**PROVIDED RECORDS**.
........
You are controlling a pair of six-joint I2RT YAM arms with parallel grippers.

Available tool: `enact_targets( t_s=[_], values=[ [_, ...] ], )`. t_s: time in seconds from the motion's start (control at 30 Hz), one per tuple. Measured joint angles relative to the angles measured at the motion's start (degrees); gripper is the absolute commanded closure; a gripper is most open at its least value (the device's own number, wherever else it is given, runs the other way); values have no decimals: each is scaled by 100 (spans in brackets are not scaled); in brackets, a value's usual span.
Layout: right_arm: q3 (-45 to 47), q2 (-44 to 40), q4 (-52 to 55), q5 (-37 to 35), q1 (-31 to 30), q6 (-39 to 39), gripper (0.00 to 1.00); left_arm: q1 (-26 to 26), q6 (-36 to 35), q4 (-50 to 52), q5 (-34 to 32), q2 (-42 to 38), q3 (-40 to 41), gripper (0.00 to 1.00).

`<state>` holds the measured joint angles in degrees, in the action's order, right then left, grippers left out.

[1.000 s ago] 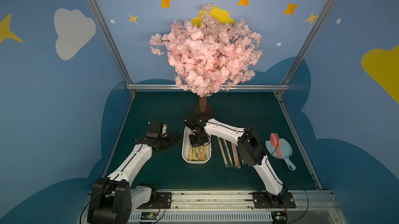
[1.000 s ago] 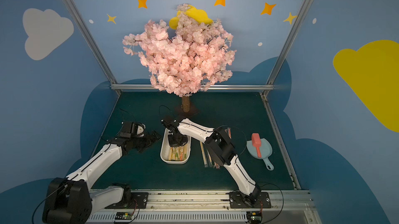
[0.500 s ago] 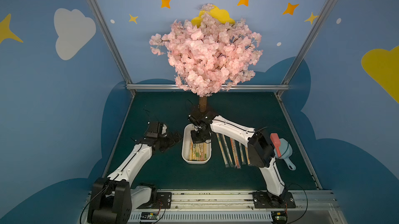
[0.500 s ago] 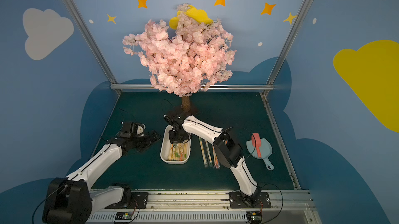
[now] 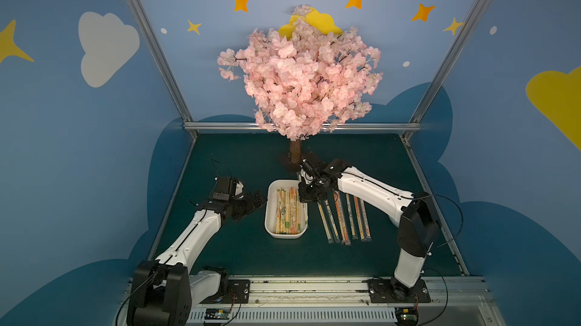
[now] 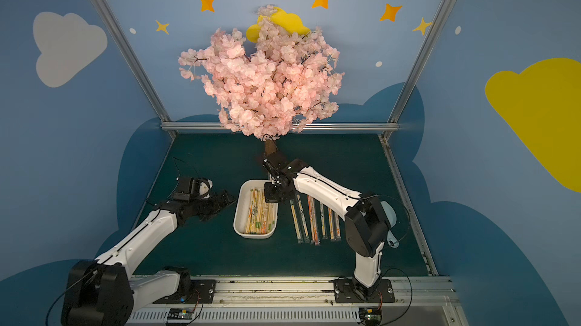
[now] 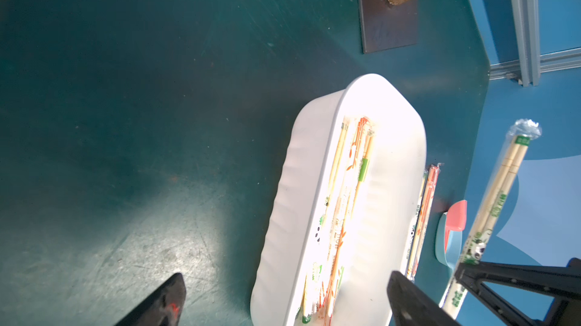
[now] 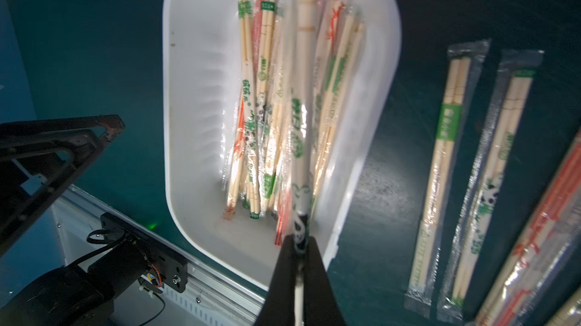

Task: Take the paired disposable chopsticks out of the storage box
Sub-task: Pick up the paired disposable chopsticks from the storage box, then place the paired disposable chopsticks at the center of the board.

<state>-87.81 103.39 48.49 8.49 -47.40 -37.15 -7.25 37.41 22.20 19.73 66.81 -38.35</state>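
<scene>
Sleeve print, none of it readable
The held pair (image 8: 298, 114) in my right gripper (image 8: 298, 244) carries green characters and a panda mark, too blurred to read. Inside the storage box (image 8: 195, 88), the sleeved pairs (image 8: 251, 104) show green characters and orange marks I cannot spell out. Just beside the box, 1 laid-out pair (image 8: 449, 120) wears a green band with pale characters, another pair (image 8: 490, 195) a panda; neither is legible.
</scene>
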Motion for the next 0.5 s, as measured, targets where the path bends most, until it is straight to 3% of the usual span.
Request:
enact_targets(
  t_s=[0.2,0.5],
  values=[
    [780,-358,-96,-127,345,33,100,-28,11,-13,63,-7,0,0],
    [1294,-35,-378,-90,402,192,100,-254,70,-50,103,4,0,0]
  ],
)
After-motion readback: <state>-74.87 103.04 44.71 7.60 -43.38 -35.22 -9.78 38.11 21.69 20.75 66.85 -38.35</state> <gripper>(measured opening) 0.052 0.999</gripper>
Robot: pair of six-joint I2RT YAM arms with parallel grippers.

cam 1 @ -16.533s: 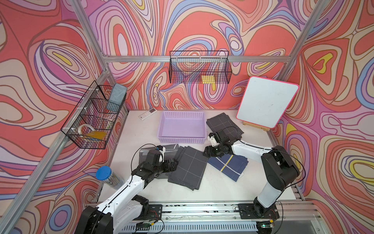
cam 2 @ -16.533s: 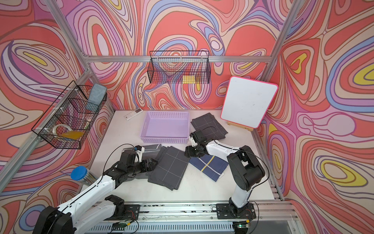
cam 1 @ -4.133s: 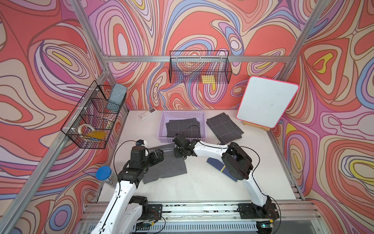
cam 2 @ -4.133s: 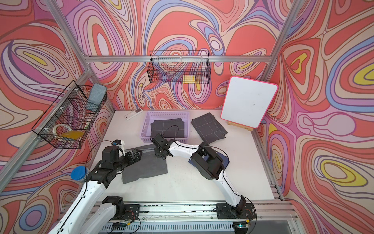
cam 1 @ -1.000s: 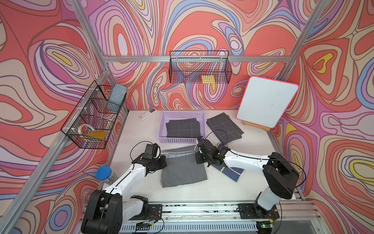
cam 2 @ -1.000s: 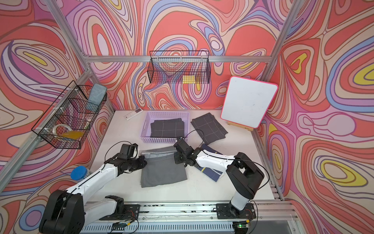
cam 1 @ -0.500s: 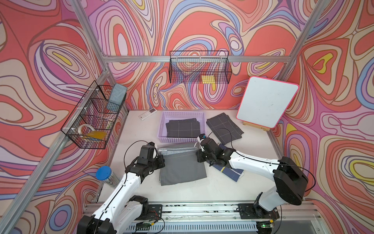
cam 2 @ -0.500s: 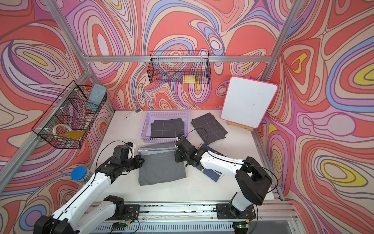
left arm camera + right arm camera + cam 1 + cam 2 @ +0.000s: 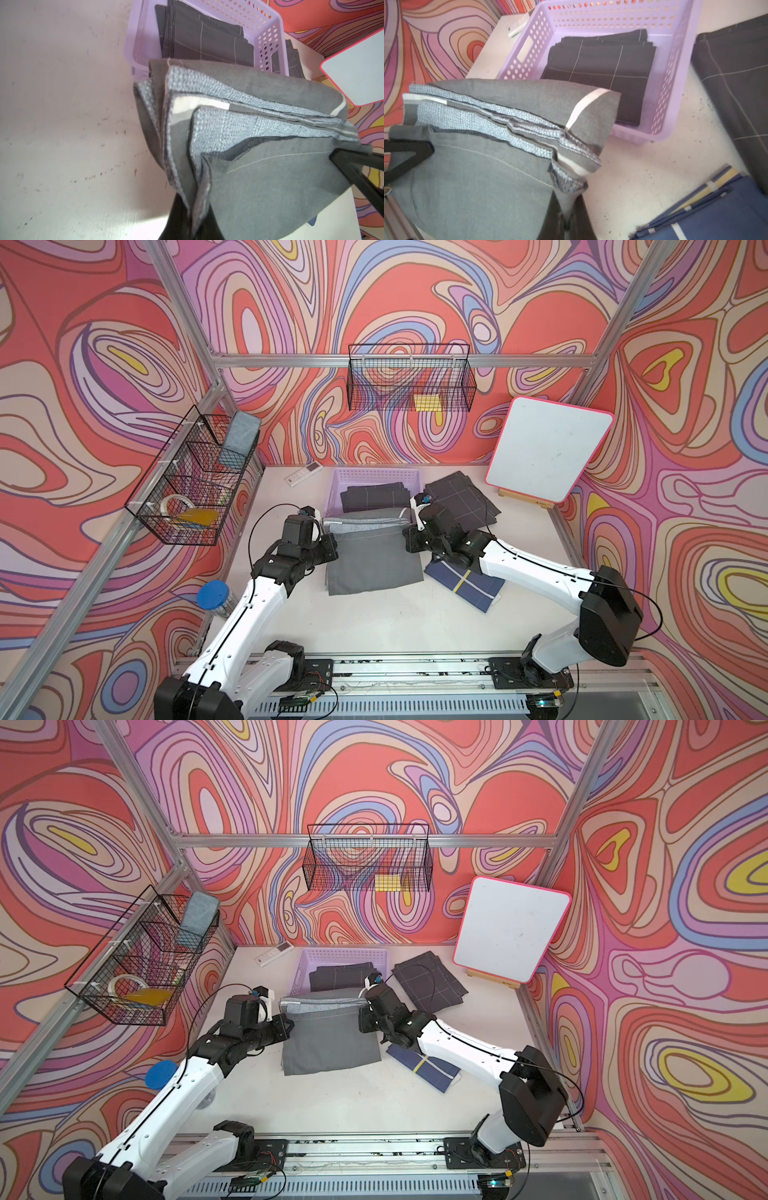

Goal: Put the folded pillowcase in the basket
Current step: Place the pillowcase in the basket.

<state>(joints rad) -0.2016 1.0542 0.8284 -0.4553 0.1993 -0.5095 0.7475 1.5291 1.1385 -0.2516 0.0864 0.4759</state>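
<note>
White table (image 9: 374, 626): grey pillowcase (image 9: 372, 560) hangs just short of basket (image 9: 376, 472), left gripper (image 9: 331, 546) and right gripper (image 9: 409, 540) each clamped on a side edge; likely light, soft, floppy, so pinch through all layers.

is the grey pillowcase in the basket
Out: the grey pillowcase, gripped by left claw and right claw, sits lifted just before the lilac basket, which holds a dark cloth.
</note>
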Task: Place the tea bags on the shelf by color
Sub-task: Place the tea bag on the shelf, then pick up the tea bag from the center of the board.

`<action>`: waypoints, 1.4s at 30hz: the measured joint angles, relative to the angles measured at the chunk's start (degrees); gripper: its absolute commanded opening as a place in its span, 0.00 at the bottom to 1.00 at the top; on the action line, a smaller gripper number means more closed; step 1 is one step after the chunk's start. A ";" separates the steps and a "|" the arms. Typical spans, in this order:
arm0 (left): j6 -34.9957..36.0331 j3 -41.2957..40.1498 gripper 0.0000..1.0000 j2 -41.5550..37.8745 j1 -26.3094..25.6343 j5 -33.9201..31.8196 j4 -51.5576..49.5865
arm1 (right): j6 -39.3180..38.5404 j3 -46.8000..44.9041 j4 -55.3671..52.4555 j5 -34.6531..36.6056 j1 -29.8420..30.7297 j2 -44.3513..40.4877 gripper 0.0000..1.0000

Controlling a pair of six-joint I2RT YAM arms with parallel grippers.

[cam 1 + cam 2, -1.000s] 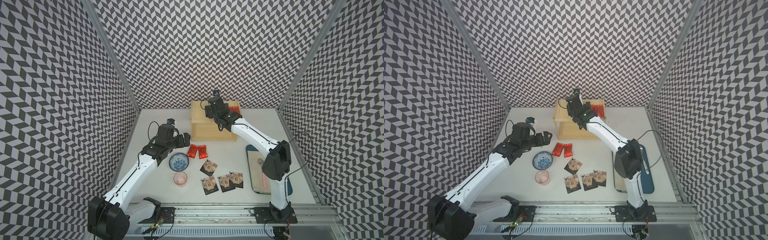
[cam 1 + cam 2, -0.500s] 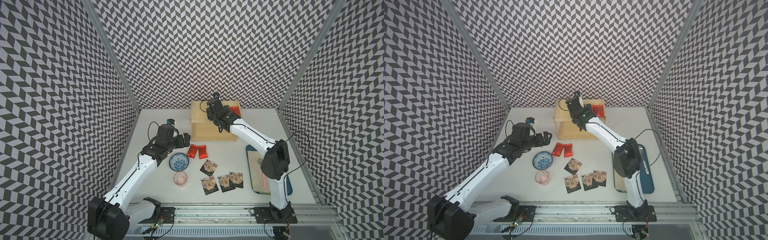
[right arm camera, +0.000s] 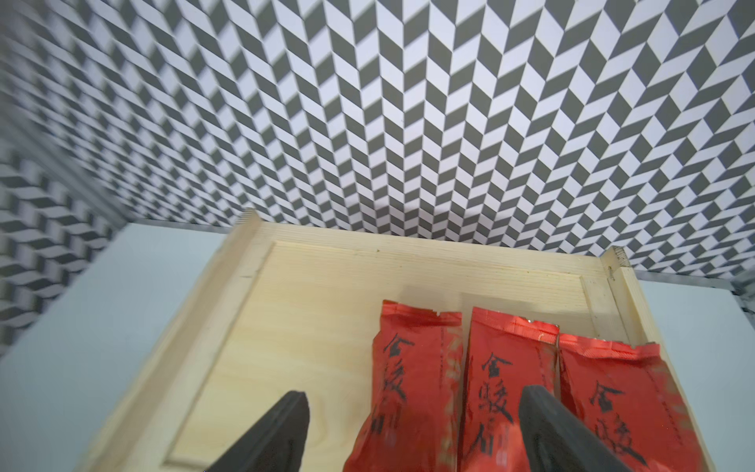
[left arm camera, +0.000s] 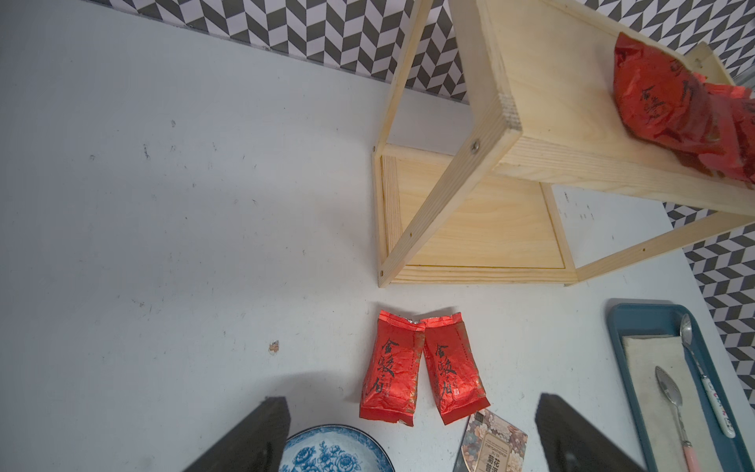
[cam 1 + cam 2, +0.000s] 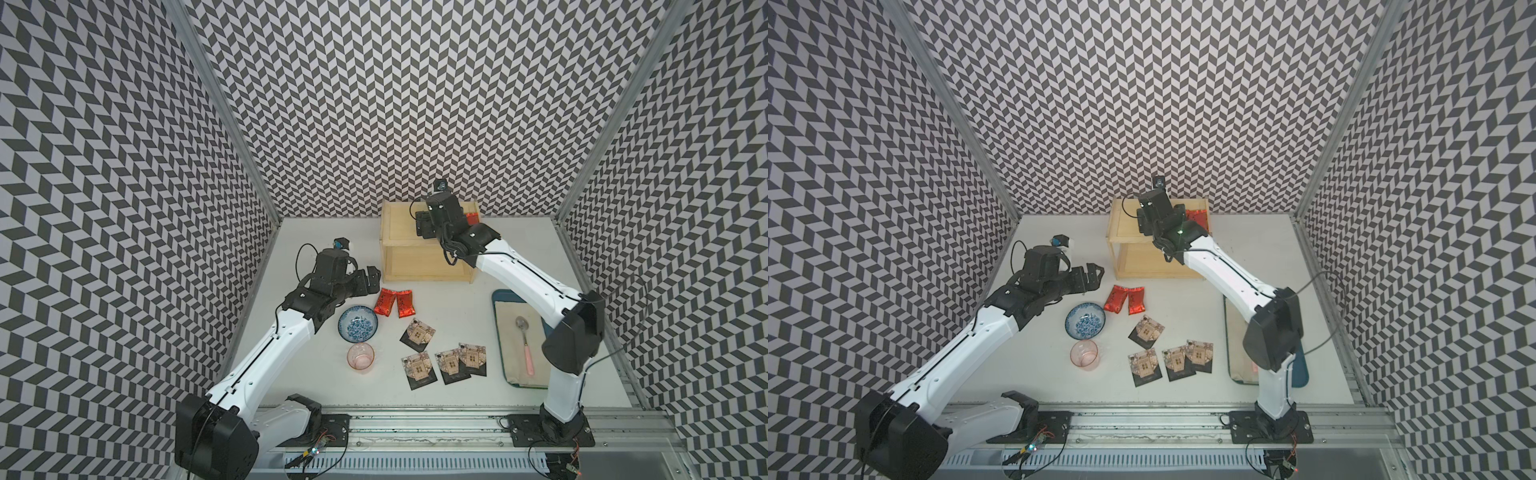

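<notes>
"金骏眉" — red tea bags [image 4: 390,367]; "菊花" — black tea bag [image 4: 490,441]

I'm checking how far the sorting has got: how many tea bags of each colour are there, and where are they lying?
Red tea bags on the shelf: 3
Red tea bags on the table: 2
Black tea bags on the table: 4
Total: 9

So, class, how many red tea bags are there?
5. Three red bags side by side on the shelf's top board; two together on the table before it. None seems hidden.
</notes>
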 measured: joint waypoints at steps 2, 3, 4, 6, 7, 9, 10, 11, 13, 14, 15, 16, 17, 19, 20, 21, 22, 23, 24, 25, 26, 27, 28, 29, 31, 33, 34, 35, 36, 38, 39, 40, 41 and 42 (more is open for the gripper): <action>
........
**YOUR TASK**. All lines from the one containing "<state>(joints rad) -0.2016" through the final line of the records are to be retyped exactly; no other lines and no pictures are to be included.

**WRITTEN RESPONSE**.
<state>(joints rad) -0.2016 1.0542 0.8284 -0.4553 0.1993 -0.5095 0.7475 1.5291 1.1385 -0.2516 0.0864 0.4759</state>
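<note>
White table (image 9: 374, 626): grey pillowcase (image 9: 372, 560) hangs just short of basket (image 9: 376, 472), left gripper (image 9: 331, 546) and right gripper (image 9: 409, 540) each clamped on a side edge; likely light, soft, floppy, so pinch through all layers.

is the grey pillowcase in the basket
Out: the grey pillowcase, gripped by left claw and right claw, sits lifted just before the lilac basket, which holds a dark cloth.
</note>
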Task: Place the tea bags on the shelf by color
Sub-task: Place the tea bag on the shelf, then pick up the tea bag from the center of the board.

`<action>`: waypoints, 1.4s at 30hz: the measured joint angles, relative to the angles measured at the chunk's start (degrees); gripper: its absolute commanded opening as a place in its span, 0.00 at the bottom to 1.00 at the top; on the action line, a smaller gripper number means more closed; step 1 is one step after the chunk's start. A ";" separates the steps and a "|" the arms. Typical spans, in this order:
arm0 (left): j6 -34.9957..36.0331 j3 -41.2957..40.1498 gripper 0.0000..1.0000 j2 -41.5550..37.8745 j1 -26.3094..25.6343 j5 -33.9201..31.8196 j4 -51.5576..49.5865
arm1 (right): j6 -39.3180..38.5404 j3 -46.8000..44.9041 j4 -55.3671..52.4555 j5 -34.6531..36.6056 j1 -29.8420..30.7297 j2 -44.3513..40.4877 gripper 0.0000..1.0000

Controlling a pair of six-joint I2RT YAM arms with parallel grippers.

[cam 1 + cam 2, -1.000s] 
[cam 1 + cam 2, -0.500s] 
[right arm camera, +0.000s] 
[left arm camera, +0.000s] 
[cam 1 + cam 2, +0.000s] 

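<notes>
"金骏眉" — red tea bags [image 4: 390,367]; "菊花" — black tea bag [image 4: 490,441]

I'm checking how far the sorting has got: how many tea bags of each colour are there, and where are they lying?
Red tea bags on the shelf: 3
Red tea bags on the table: 2
Black tea bags on the table: 4
Total: 9

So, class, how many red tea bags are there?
5. Three red bags side by side on the shelf's top board; two together on the table before it. None seems hidden.
</notes>
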 measured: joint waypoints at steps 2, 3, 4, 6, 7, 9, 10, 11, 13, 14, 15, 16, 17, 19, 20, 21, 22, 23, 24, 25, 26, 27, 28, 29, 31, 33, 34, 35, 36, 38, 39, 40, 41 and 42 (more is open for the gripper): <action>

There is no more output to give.